> _PROBLEM DETAILS_
Filter this material down to the lines that hold "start", copying each one.

> _DATA SHOWN_

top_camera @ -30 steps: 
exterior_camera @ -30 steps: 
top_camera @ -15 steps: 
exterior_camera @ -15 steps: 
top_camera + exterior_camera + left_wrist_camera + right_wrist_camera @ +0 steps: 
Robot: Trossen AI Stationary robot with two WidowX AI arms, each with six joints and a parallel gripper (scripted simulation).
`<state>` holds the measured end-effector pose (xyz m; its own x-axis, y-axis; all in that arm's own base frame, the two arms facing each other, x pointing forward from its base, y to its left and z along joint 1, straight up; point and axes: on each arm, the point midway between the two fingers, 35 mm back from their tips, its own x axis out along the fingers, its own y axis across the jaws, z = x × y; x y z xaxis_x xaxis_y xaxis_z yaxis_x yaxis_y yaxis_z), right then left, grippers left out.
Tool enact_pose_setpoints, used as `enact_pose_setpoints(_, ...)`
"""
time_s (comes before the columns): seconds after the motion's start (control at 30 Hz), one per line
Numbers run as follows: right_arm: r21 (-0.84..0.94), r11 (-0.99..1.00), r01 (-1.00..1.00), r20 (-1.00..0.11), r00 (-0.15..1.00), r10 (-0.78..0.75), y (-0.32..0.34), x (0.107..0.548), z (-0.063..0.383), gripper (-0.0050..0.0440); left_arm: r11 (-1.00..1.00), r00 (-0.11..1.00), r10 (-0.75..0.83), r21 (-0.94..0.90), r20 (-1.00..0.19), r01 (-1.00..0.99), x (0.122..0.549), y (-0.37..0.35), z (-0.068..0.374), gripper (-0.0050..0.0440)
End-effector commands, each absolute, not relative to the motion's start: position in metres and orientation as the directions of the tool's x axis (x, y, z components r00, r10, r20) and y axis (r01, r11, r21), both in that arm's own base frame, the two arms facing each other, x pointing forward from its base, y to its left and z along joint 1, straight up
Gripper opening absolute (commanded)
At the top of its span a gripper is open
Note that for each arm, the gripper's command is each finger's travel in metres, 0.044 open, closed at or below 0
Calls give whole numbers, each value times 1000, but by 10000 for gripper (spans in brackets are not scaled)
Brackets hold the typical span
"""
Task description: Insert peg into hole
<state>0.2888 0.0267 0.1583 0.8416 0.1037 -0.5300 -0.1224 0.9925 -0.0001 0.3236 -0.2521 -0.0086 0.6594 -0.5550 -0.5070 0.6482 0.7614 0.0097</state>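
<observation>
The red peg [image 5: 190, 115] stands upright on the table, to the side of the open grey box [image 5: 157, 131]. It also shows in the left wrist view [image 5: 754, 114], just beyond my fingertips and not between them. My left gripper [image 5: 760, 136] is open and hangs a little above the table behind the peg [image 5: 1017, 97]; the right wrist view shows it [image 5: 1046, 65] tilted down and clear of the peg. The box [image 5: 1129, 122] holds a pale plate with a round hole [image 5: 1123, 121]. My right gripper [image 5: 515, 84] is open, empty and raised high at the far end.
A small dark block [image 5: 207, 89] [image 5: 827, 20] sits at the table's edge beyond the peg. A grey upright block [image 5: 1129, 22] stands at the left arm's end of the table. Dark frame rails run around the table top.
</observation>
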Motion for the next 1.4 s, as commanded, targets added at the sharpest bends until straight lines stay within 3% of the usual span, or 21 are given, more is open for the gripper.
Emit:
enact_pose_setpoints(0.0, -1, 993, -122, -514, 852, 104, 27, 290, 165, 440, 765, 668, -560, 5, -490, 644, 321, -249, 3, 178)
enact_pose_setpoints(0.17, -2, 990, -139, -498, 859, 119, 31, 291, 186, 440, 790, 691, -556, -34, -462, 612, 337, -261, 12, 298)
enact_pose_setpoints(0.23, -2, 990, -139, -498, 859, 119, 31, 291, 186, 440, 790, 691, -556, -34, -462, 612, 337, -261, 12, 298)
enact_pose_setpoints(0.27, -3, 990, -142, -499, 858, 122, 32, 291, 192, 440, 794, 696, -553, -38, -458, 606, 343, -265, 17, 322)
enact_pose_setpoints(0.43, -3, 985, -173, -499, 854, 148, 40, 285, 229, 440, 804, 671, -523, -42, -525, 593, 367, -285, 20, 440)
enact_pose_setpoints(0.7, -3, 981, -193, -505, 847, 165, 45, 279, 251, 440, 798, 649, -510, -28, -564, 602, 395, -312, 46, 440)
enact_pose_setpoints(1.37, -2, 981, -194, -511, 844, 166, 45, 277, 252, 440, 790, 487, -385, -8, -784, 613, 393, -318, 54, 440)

> _WRITTEN RESPONSE_
time_s (comes before the columns): seconds after the motion's start (control at 30 Hz), one per line
End-effector commands, each absolute, not relative to the motion's start: position in metres and orientation as the directions of the tool's x axis (x, y, z components r00, r10, r20) and y axis (r01, r11, r21), both in that arm's own base frame, the two arms facing each other, x pointing forward from its base, y to its left and z along joint 1, straight up

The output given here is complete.